SUPPLIED RECORDS:
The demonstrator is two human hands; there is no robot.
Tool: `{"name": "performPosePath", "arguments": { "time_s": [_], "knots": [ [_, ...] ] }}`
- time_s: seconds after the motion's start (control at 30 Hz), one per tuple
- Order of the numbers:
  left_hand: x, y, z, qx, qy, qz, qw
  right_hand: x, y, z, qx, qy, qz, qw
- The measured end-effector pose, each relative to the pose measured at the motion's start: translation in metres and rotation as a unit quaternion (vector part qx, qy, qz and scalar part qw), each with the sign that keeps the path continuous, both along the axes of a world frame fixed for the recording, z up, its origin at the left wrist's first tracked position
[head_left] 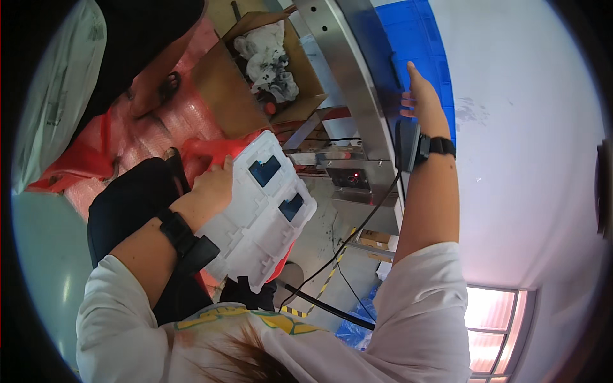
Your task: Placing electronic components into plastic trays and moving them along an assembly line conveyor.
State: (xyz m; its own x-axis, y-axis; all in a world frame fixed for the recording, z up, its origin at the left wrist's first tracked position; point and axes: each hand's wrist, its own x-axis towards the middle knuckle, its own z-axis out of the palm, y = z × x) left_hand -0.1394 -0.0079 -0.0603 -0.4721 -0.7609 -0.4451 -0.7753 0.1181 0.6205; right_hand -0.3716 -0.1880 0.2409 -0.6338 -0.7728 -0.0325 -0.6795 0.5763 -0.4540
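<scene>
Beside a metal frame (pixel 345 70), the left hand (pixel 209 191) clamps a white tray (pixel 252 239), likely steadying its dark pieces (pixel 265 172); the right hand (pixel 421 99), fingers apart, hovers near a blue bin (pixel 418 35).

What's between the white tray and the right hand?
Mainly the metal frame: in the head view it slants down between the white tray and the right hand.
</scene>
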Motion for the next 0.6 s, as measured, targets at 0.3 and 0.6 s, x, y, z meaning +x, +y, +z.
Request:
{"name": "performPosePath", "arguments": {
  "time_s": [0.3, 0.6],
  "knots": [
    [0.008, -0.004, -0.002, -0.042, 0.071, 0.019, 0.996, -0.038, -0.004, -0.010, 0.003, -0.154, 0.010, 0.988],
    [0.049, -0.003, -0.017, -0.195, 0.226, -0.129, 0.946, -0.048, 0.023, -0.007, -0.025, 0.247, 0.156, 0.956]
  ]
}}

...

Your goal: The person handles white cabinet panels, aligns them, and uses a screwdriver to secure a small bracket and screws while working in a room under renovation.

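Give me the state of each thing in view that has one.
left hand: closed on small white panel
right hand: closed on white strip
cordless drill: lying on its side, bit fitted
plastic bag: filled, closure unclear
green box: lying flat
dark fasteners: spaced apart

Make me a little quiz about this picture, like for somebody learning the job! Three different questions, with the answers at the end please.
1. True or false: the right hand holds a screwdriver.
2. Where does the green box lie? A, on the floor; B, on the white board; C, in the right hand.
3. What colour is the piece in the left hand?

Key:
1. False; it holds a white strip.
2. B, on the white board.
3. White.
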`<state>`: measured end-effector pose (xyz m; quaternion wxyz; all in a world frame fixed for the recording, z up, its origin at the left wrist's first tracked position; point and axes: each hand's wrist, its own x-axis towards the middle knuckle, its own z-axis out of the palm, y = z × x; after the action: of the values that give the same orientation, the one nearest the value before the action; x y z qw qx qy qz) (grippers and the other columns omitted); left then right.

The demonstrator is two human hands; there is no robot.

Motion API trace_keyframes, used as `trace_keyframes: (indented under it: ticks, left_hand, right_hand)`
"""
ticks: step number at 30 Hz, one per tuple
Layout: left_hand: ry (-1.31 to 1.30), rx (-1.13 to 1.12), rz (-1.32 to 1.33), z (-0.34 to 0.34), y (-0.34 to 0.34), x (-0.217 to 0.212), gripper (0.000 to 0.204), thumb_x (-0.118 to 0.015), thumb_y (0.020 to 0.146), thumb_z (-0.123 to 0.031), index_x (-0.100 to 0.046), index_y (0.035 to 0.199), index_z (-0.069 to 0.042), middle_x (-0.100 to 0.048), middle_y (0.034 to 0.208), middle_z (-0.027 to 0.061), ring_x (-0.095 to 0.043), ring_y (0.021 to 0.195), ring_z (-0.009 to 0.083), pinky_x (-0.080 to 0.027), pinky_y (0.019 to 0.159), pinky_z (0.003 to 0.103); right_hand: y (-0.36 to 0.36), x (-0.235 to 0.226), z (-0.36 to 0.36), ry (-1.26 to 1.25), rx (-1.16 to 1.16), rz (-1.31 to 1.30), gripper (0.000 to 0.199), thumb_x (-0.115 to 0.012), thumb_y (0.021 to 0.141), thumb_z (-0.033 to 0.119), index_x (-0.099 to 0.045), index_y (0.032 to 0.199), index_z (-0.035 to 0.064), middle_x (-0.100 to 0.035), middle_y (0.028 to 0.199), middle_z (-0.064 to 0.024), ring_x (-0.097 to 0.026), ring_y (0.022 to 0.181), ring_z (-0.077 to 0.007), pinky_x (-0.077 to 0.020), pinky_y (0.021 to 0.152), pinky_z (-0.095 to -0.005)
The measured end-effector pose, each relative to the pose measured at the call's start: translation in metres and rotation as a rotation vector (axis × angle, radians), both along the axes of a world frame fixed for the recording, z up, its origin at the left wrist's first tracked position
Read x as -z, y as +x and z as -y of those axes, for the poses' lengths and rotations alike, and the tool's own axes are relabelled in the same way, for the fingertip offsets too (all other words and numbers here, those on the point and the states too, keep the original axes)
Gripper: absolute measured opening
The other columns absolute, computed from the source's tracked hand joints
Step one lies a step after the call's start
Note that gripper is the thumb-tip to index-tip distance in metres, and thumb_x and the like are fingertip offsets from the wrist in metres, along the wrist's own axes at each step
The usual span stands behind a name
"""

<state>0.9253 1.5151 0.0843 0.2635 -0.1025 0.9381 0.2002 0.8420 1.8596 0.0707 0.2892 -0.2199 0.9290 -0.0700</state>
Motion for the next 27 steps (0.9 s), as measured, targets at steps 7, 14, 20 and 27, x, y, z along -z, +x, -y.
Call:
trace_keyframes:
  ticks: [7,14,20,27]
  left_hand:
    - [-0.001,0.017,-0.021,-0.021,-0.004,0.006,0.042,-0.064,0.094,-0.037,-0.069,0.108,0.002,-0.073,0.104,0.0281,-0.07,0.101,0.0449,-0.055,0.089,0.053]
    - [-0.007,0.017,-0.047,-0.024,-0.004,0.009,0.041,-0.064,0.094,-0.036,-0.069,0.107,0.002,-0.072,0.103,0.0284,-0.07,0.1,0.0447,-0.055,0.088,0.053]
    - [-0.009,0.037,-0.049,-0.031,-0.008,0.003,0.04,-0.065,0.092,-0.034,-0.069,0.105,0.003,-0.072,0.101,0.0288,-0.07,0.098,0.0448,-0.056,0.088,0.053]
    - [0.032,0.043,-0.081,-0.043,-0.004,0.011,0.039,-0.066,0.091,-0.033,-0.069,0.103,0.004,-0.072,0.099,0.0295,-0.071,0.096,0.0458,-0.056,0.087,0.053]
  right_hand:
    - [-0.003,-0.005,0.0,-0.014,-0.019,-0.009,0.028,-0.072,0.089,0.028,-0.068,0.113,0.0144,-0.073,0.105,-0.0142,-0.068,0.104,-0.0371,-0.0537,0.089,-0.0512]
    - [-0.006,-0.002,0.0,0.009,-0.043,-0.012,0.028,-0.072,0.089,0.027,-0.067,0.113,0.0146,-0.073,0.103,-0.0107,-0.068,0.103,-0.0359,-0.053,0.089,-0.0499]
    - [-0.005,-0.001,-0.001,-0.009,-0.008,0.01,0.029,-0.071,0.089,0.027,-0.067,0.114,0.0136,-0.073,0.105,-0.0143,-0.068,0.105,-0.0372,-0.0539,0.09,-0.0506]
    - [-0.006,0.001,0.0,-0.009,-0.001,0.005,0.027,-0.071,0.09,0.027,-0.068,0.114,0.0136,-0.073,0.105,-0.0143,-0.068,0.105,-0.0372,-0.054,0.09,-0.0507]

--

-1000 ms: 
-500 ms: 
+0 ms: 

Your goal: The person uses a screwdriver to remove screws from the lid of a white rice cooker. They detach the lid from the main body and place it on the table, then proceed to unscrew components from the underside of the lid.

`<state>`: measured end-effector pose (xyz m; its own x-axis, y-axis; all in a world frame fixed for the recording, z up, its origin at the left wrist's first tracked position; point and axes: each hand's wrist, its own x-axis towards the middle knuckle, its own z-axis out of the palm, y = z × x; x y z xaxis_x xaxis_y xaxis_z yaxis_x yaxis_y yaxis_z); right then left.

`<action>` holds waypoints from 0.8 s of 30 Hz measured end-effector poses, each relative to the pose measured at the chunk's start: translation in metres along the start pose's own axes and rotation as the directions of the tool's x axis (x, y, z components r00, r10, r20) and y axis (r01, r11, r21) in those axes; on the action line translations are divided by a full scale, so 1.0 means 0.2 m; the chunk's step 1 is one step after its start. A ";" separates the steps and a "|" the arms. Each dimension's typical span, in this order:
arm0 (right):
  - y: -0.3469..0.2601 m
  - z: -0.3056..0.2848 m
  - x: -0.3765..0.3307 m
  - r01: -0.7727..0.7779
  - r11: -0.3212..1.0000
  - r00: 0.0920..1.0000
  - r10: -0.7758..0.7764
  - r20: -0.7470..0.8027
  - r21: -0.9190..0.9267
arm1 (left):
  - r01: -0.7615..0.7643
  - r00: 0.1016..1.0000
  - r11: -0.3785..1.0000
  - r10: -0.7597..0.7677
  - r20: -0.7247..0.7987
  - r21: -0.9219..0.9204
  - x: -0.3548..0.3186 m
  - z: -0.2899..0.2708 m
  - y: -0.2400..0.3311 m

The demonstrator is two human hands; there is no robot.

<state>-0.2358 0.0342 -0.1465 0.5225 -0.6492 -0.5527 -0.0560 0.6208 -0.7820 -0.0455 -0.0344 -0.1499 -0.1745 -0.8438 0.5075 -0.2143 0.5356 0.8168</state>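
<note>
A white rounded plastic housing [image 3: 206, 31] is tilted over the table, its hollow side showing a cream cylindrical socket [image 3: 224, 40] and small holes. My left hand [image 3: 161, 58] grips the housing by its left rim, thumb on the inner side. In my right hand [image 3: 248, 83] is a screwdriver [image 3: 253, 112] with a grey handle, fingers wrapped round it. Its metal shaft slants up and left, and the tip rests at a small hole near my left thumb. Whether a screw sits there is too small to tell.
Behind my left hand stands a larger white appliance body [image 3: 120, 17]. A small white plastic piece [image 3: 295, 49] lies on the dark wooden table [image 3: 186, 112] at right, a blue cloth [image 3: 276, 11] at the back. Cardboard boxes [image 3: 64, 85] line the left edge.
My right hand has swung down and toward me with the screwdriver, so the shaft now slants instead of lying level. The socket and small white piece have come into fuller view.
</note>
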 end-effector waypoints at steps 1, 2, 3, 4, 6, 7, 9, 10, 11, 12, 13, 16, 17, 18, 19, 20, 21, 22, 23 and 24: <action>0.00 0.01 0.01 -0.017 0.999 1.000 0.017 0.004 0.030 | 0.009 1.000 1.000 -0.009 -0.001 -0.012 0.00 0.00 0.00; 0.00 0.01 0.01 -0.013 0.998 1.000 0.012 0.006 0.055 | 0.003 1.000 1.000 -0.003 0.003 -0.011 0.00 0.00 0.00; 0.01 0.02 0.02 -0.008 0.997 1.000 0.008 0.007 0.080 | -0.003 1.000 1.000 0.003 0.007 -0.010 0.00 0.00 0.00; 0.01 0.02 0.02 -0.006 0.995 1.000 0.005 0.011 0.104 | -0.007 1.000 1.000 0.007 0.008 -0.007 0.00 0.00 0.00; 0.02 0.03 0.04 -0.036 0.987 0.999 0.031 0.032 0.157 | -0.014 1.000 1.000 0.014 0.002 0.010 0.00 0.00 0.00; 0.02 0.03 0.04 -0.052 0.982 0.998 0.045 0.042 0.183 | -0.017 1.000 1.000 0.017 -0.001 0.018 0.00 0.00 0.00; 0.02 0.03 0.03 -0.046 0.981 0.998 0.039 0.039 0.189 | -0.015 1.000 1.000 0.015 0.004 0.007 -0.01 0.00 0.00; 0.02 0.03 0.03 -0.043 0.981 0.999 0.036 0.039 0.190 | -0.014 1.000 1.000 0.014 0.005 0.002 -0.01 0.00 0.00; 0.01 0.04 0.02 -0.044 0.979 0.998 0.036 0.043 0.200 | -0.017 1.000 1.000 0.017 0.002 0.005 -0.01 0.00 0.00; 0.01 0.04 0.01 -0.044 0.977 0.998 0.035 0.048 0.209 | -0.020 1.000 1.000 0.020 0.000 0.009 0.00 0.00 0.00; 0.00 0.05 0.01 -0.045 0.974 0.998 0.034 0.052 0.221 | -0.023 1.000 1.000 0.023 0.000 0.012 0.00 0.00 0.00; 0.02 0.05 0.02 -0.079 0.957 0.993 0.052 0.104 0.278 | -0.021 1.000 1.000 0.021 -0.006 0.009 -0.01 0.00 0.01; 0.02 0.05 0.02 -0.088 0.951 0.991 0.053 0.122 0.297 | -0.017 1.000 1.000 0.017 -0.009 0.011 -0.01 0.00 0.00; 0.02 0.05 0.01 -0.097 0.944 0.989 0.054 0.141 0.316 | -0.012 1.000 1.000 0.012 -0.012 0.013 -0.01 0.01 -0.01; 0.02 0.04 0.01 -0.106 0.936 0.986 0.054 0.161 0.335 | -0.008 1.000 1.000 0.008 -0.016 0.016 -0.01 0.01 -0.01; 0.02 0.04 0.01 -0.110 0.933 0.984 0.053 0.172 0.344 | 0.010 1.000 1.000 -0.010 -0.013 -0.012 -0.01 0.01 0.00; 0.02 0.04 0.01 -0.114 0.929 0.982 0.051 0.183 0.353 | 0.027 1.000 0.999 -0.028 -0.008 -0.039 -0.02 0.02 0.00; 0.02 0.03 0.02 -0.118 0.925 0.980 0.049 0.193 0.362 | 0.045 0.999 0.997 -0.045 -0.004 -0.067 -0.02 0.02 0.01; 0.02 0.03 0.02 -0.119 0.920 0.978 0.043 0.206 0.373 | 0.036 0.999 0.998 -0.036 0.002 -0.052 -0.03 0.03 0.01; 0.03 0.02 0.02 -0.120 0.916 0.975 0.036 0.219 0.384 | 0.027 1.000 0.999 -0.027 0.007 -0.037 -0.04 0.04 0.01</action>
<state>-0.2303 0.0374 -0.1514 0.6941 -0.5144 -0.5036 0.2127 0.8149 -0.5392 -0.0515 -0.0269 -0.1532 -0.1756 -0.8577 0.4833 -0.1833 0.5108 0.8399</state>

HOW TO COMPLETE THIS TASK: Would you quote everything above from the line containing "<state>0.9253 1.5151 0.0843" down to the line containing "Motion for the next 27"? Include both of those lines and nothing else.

ANSWER FOR THIS EXERCISE:
<state>0.9253 1.5151 0.0843 0.2635 -0.1025 0.9381 0.2002 0.8420 1.8596 0.0707 0.2892 -0.2199 0.9290 -0.0700</state>
Motion for the next 27 steps (0.9 s), as measured, targets at steps 7, 14, 20 and 27, x, y, z along -z, +x, -y.

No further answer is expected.